┌─ DATA SUPPLIED
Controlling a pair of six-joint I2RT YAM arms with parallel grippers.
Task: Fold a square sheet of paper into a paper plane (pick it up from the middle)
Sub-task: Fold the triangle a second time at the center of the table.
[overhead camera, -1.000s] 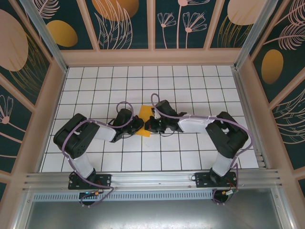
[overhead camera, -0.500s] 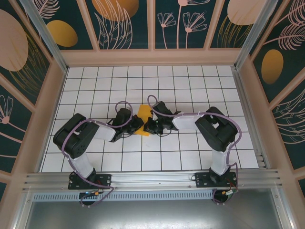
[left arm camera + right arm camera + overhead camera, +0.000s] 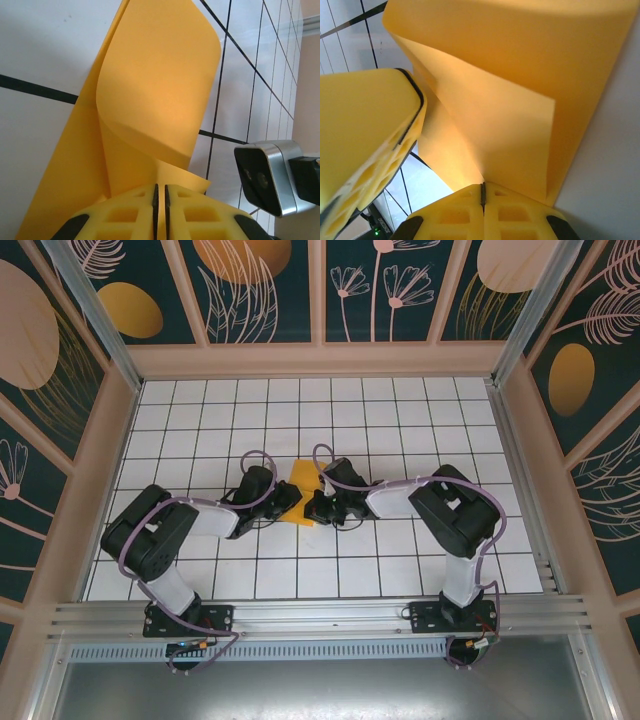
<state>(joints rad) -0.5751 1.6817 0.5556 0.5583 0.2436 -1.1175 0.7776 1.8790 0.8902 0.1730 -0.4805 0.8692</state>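
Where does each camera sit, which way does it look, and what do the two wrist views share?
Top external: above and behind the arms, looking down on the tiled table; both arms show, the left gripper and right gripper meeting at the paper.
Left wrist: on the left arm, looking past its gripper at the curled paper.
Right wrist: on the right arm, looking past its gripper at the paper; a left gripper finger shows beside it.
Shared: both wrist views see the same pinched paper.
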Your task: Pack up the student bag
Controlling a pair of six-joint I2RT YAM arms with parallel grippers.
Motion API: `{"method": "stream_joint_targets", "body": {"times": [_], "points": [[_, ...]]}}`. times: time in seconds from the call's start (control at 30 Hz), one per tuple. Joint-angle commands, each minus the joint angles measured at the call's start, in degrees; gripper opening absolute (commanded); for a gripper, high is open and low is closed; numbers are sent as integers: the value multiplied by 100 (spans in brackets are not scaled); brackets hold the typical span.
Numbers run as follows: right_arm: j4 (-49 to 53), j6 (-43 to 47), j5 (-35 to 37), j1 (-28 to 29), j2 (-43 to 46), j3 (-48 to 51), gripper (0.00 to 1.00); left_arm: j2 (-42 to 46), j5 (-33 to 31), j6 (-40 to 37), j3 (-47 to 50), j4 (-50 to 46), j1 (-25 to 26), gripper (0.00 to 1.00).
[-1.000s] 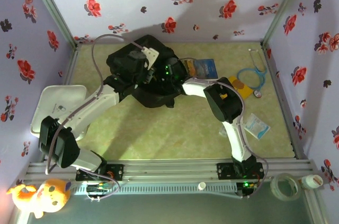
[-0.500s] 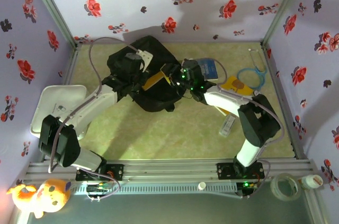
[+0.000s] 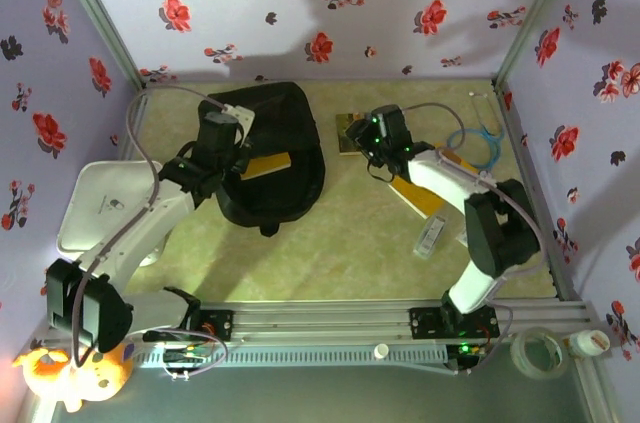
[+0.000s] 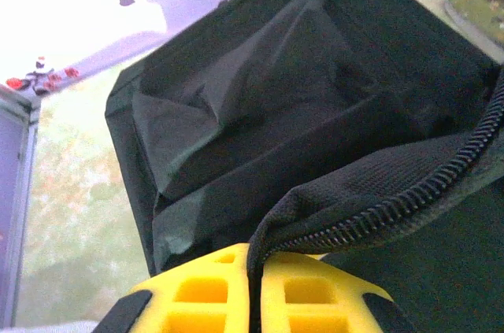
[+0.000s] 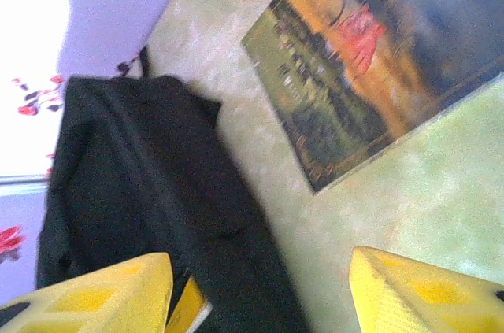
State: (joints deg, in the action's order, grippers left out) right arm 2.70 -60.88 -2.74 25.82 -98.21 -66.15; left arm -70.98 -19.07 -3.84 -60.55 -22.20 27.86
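Black fabric student bag (image 3: 285, 138) lies toward the far left corner of the worktop (image 3: 330, 243). Left end effector (image 4: 256, 290) is clenched on the bag's zip edge (image 4: 378, 207), lifting it, presumably to hold the mouth agape for loading. An orange-edged book (image 3: 265, 165) shows in the opening. Right end effector (image 5: 260, 278) is released, fingers wide with nothing between, hovering by the far edge over a picture-cover book (image 5: 370, 57) that lies flat near the bag, not touching it; probably the next item to go in.

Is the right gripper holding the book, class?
No: the right gripper stands open and empty, while the book lies flat on the table beyond it.
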Motion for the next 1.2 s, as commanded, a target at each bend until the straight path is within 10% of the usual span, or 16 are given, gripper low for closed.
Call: {"method": "stream_joint_targets", "body": {"times": [0.0, 0.1, 0.2, 0.67, 1.17], "points": [[716, 773, -18, -51, -688, -908, 61, 287, 102, 306, 86, -576, -28, 18], [1161, 1123, -18, -60, -1367, -1765, 61, 456, 661, 515, 70, -911, -34, 70], [1326, 1187, -185, -93, -2005, -2469, 61, 613, 1158, 768, 36, -1073, -30, 99], [1912, 1283, -373, -136, -3729, -4167, 63, 857, 1170, 1568, 126, -447, -184, 100], [1533, 1315, -959, 112, -1704, -642, 61, -236, 1653, 2306, -820, -126, -410, 100]]}}
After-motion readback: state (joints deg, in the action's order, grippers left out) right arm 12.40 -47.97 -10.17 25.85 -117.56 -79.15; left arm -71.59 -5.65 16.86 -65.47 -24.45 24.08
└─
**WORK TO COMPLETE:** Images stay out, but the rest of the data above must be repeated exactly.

**EXERCISE RESPONSE:**
Controlling a pair of six-joint I2RT YAM arms with parallel grippers.
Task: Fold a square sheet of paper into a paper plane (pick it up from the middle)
Sub-task: Fold the triangle a second time at the center of the table.
[overhead camera, -1.000s] 
[overhead camera, -0.500s] 
[left arm camera + right arm camera + overhead camera, +0.000s] 
<state>(joints rad) -0.5751 1.6817 0.5556 0.5583 0.2436 -1.1175 0.7776 1.8790 0.8902 0.1730 -0.4805 0.8692</state>
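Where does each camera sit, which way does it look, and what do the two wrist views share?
Top external: above and behind the arms, looking down on the tiled table; both arms show, the left gripper and right gripper meeting at the paper.
Left wrist: on the left arm, looking past its gripper at the curled paper.
Right wrist: on the right arm, looking past its gripper at the paper; a left gripper finger shows beside it.
Shared: both wrist views see the same pinched paper.
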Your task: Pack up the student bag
Controlling a pair of six-joint I2RT YAM arms with parallel grippers.
Motion API: `{"method": "stream_joint_targets", "body": {"times": [_], "points": [[_, ...]]}}`. times: time in seconds from the call's start (control at 30 Hz), one per tuple. Joint-angle commands, each minus the joint angles measured at the call's start, in degrees; gripper opening absolute (commanded); for a gripper, high is open and low is closed; numbers are sent as integers: the value multiplied by 100 (spans in brackets are not scaled); brackets hold the typical span.
Numbers run as follows: right_arm: j4 (-49 to 53), j6 (-43 to 47), j5 (-35 to 37), j1 (-28 to 29), j2 (-43 to 46), j3 (-48 to 51), gripper (0.00 to 1.00); left_arm: j2 (-42 to 46), j5 (-33 to 31), j6 (-40 to 37), j3 (-47 to 50), j4 (-50 to 46), j1 (-25 to 26), gripper (0.00 to 1.00).
[-1.000s] 
[-0.500s] 
[+0.000s] 
[+0.000s] 
[+0.000s] 
State: (joints deg, in the action's order, grippers left out) right arm 2.70 -60.88 -2.74 25.82 -98.21 -66.15; left arm -70.98 -19.07 -3.84 -60.55 -22.20 27.86
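Black fabric student bag (image 3: 285, 138) lies toward the far left corner of the worktop (image 3: 330, 243). Left end effector (image 4: 256, 290) is clenched on the bag's zip edge (image 4: 378, 207), lifting it, presumably to hold the mouth agape for loading. An orange-edged book (image 3: 265, 165) shows in the opening. Right end effector (image 5: 260, 278) is released, fingers wide with nothing between, hovering by the far edge over a picture-cover book (image 5: 370, 57) that lies flat near the bag, not touching it; probably the next item to go in.

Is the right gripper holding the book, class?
No: the right gripper stands open and empty, while the book lies flat on the table beyond it.
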Motion for the next 1.2 s, as commanded, a target at each bend until the straight path is within 10% of the usual span, or 16 are given, gripper low for closed.
Call: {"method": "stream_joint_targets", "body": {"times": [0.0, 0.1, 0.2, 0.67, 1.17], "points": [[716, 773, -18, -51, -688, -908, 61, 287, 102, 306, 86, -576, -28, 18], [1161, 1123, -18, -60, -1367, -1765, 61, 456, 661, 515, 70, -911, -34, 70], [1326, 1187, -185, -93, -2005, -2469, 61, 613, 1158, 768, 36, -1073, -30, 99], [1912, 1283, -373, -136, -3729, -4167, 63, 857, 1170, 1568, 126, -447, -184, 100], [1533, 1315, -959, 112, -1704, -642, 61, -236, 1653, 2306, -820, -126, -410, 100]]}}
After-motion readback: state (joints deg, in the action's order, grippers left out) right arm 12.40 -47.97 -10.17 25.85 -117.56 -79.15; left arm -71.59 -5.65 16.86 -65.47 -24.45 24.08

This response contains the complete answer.